Feast, Tecton, Hopsworks: architectures compared

A platform engineer at Meesho is comparing three feature-store products on a Tuesday afternoon, with a deadline of Friday to recommend one to the head of ML. Feast is open-source and free; Tecton is a managed SaaS that costs ₹1.6 crore per year for their tier; Hopsworks ships an on-prem appliance that the security team likes because the data never leaves the VPC. All three claim to solve "feature store" — point-in-time correctness, online + offline parity, training-serving skew. So why are they priced an order of magnitude apart, and why does picking the wrong one cost 18 months of platform-team time? Because the three vendors drew the line between platform and customer code in three different places. That line — what the product owns versus what your team owns — is the entire architectural difference.

Feast is a thin metadata-and-SDK layer on top of storage you bring; the customer owns materialisation, infra, and SLAs. Tecton owns the entire feature lifecycle — definition language, materialisation engine, online + offline stores — as a managed service. Hopsworks ships a vertically-integrated platform you run yourself, with its own filesystem, online store (RonDB), and training pipeline. The right pick is the one where the boundary matches your team's capacity.

What "feature store" actually means as a product

A feature store is not one thing; it is six things stitched together. Feature definitions (the SQL or Python that computes a feature). A registry (which features exist, what they depend on, who owns them). An offline store (point-in-time-correct historical data for training). An online store (low-latency current data for serving). A materialisation pipeline (the job that keeps both stores in sync). An SDK (the library data scientists use to fetch features for training and inference). The architectural question is which of these six the vendor owns and which your team owns.

Feast owns the registry and the SDK. Everything else — the offline store (you bring BigQuery / Snowflake / Iceberg), the online store (you bring Redis / DynamoDB), the materialisation job (you write Spark / Flink) — is your team's problem. The product is essentially a YAML schema and a Python client. You get cheap and flexible; you give up turnkey.

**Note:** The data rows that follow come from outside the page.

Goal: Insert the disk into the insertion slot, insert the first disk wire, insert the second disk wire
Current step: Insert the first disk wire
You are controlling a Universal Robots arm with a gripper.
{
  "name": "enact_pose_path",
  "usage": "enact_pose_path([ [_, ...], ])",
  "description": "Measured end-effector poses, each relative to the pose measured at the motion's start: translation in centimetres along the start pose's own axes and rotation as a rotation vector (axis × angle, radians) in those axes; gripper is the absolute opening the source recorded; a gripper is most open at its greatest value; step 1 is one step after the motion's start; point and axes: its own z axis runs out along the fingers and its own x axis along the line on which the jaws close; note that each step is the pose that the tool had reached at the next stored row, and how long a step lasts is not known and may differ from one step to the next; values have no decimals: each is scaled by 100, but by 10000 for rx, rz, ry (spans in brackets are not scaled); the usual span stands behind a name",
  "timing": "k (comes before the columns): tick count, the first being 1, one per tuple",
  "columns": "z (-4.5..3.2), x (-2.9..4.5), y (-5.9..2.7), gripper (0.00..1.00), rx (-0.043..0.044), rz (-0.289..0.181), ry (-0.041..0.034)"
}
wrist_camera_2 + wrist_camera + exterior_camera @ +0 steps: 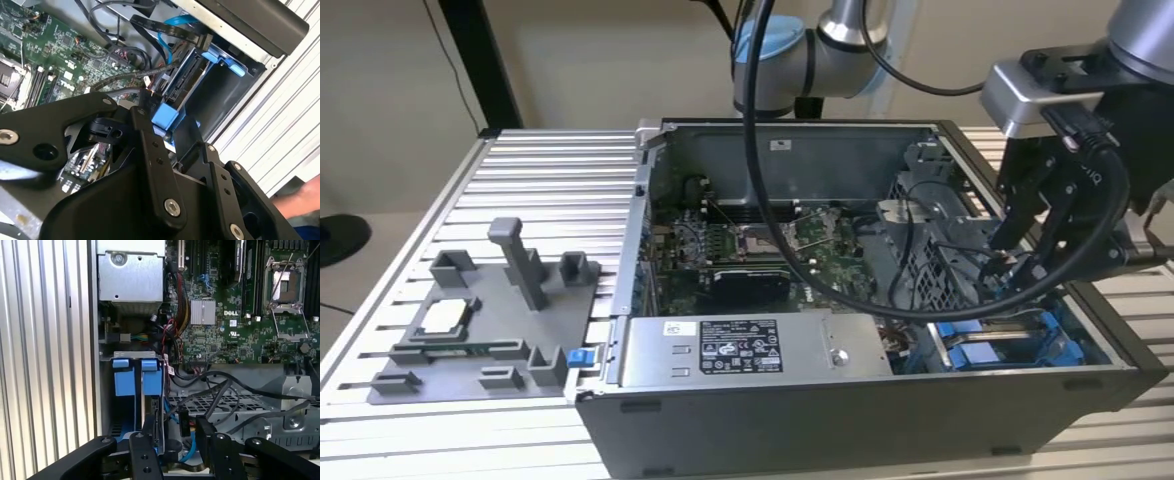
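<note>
The disk stands on edge inside the insertion slot, and its two blue carrier tabs show at the bay's mouth. In the second wrist view the disk runs back into the bay. My gripper hangs at the disk's connector end with its black fingers apart. A black wire plug hangs loose between them. A blue plug sits right at one fingertip, and a blue cable loops above it. In the exterior view the gripper reaches down into the case at its right side.
The open case holds a green motherboard, a grey labelled power-supply box and a perforated cage draped with black cables. A grey fixture lies on the ribbed aluminium table at the exterior view's left. A hand shows beside the case.
</note>
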Motion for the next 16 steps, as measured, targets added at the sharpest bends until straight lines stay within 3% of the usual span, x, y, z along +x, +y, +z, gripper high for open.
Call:
enact_pose_path([
  [5,42,0,2,100,0,0,-14],
  [6,43,0,2,100,-2,1,-47],
  [8,46,-1,5,100,-6,9,-208],
  [9,46,-1,6,100,-7,11,-248],
  [14,46,0,7,100,-8,12,-278],
  [16,50,0,8,100,-10,16,-374],
])
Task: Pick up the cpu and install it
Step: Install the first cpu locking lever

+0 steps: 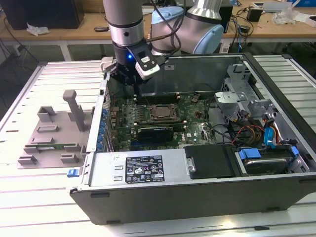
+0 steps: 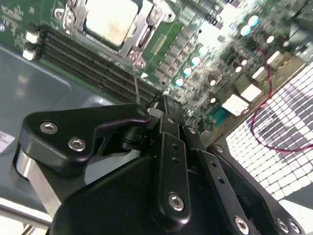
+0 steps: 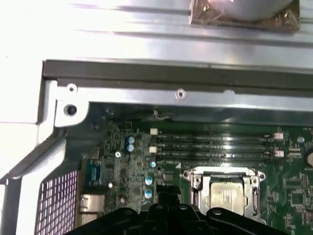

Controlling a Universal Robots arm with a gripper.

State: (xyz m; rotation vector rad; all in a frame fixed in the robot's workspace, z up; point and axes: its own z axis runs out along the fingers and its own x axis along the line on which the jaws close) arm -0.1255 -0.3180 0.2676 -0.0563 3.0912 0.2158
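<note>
The cpu (image 1: 162, 112), a pale silver square, lies inside the dark socket frame on the green motherboard of the open computer case (image 1: 197, 197). It is in both wrist views too, cpu (image 2: 110, 19) and cpu (image 3: 226, 196), with the metal frame around it. My gripper (image 1: 132, 85) hangs over the motherboard near the case's back corner at the exterior view's left, a short way from the socket. The black fingers (image 2: 168, 147) look shut, and I see nothing between them. The gripper's tip (image 3: 168, 195) points down at the board beside the socket.
A grey fixture plate (image 1: 49, 133) with upright blocks lies outside the case at the exterior view's left. Memory slots (image 3: 215, 144) run between socket and case wall. The power supply (image 1: 143, 168), drive bay (image 1: 261, 160) and coloured cables (image 1: 247, 132) fill the near and right side.
</note>
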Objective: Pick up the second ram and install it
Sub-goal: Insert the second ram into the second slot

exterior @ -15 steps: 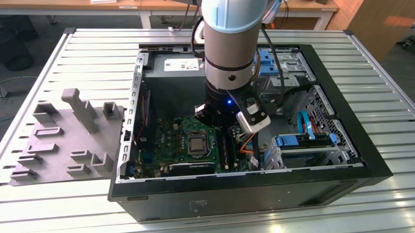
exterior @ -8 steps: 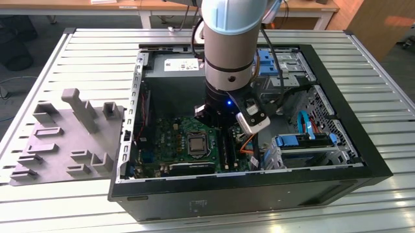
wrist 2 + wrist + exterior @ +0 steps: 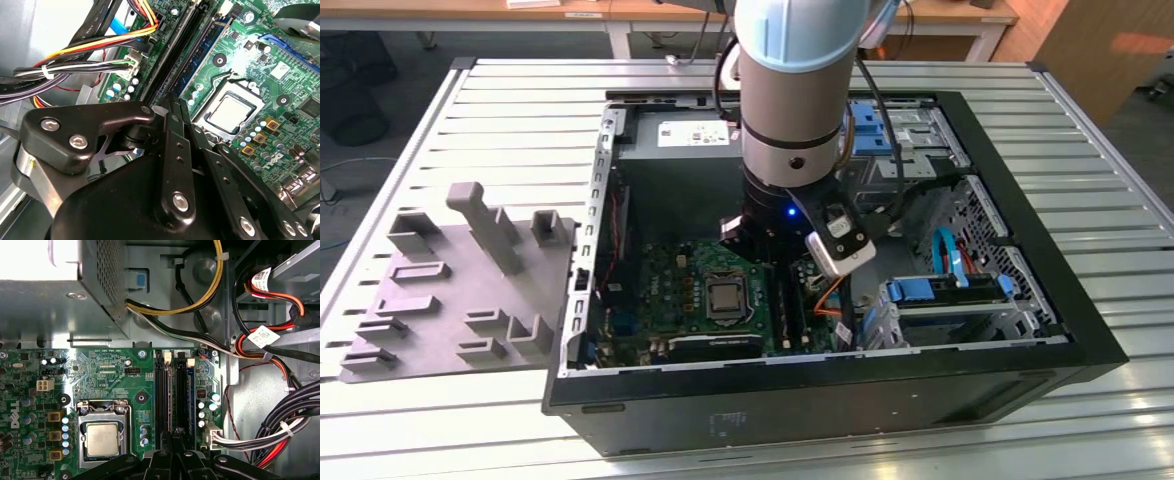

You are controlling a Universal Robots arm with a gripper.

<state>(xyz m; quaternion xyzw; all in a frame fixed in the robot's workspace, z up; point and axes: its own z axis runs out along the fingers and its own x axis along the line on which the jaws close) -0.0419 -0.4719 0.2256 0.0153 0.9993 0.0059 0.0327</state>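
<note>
Arm reaching into the open computer case (image 3: 1067,345) on the desk (image 3: 494,120).
The hand (image 3: 172,437) sits low over the memory slots (image 3: 175,390) beside the processor (image 3: 102,438); its fingers (image 3: 175,107) are pressed together over a slot, and whether they pinch the ram I cannot tell.

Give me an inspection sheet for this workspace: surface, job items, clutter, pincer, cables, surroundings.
Surface: slatted metal table bearing an open computer case.
Job's things: RAM slots beside the processor on the motherboard.
Clutter: grey foam fixture at the exterior view's left.
Grippers: pincer lowered over the RAM slots; fingers drawn together.
Cables: bundled wires beside the board.
Surroundings: desks behind.
</note>
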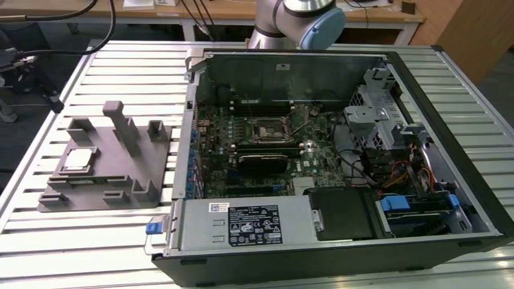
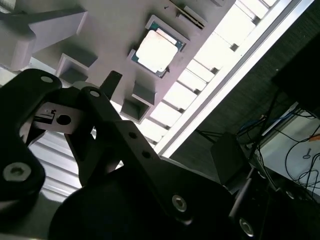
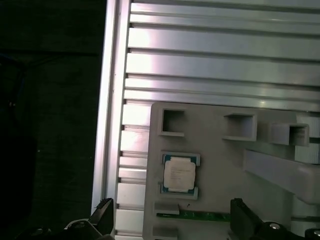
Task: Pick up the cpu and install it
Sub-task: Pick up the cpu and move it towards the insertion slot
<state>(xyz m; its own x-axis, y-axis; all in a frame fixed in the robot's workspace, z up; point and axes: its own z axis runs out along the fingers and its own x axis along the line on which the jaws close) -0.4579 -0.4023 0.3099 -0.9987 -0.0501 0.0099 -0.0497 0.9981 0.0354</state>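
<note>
You see the small flat square cpu [image 3: 180, 173], pale silver metal top, lying in a recess of the matte grey plastic tray [image 3: 220, 165]. Black gripper [image 3: 172, 209] over it: fingers spread wide, holding nothing.

light: even, moderate in my exterior view | glare: table slats [image 2: 220, 45] and cpu [image 2: 156, 50] top blown white in my second wrist view | shadow: floor [image 3: 50, 125] beside them dark in both wrist views
</note>
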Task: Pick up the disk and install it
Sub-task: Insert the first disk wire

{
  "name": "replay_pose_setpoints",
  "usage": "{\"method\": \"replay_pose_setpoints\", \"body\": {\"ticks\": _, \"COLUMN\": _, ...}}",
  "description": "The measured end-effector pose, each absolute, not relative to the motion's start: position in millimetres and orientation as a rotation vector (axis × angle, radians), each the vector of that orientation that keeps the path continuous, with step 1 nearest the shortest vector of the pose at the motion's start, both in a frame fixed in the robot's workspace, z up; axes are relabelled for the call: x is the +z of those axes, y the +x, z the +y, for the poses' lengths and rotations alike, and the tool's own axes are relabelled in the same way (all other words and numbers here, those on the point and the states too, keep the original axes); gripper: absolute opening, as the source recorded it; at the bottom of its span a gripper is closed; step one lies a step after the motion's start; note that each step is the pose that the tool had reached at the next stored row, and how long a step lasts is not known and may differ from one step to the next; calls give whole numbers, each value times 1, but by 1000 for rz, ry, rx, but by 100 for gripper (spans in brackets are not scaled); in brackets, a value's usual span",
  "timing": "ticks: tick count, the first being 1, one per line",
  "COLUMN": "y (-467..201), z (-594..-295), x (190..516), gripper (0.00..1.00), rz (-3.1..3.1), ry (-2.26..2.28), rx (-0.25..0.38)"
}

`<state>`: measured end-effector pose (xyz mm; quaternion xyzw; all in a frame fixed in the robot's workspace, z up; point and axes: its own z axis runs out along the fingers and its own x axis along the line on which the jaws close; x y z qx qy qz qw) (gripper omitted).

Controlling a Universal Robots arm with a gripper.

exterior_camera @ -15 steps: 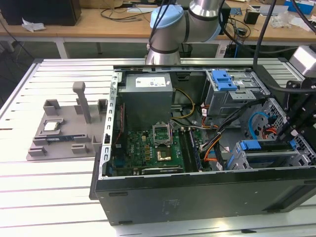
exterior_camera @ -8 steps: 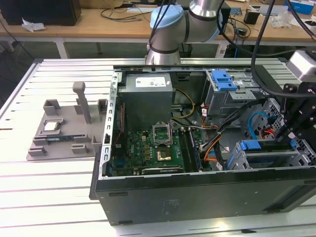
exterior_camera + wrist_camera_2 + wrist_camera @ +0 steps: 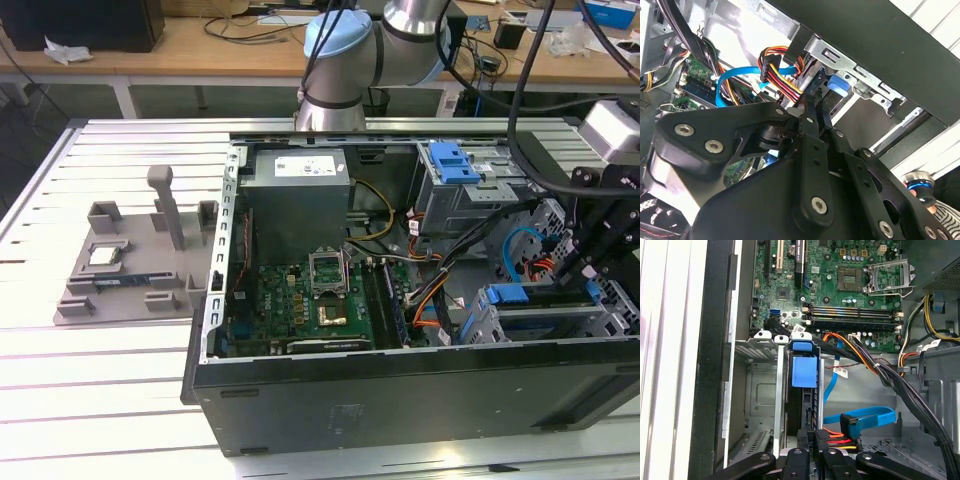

Tecton owns all six. Feature definitions are written in Tecton's Python DSL, registered with the Tecton control plane, materialised by Tecton-operated Spark/Flink clusters, written to a Tecton-managed online store (DynamoDB or their own KV), queried via the Tecton SDK. You write feature definitions and SLA targets; Tecton runs the rest. You get turnkey; you give up control over the storage layer and pay SaaS prices.

Hopsworks also owns all six but is self-hosted. Their control plane, their HopsFS distributed filesystem (the offline store), their RonDB online store, their feature engineering jobs run on their Hopsworks cluster. You install it on your own Kubernetes — typically inside a regulated VPC where data sovereignty matters — and you own the operations. You get turnkey-but-on-prem; you give up the elasticity that managed SaaS provides.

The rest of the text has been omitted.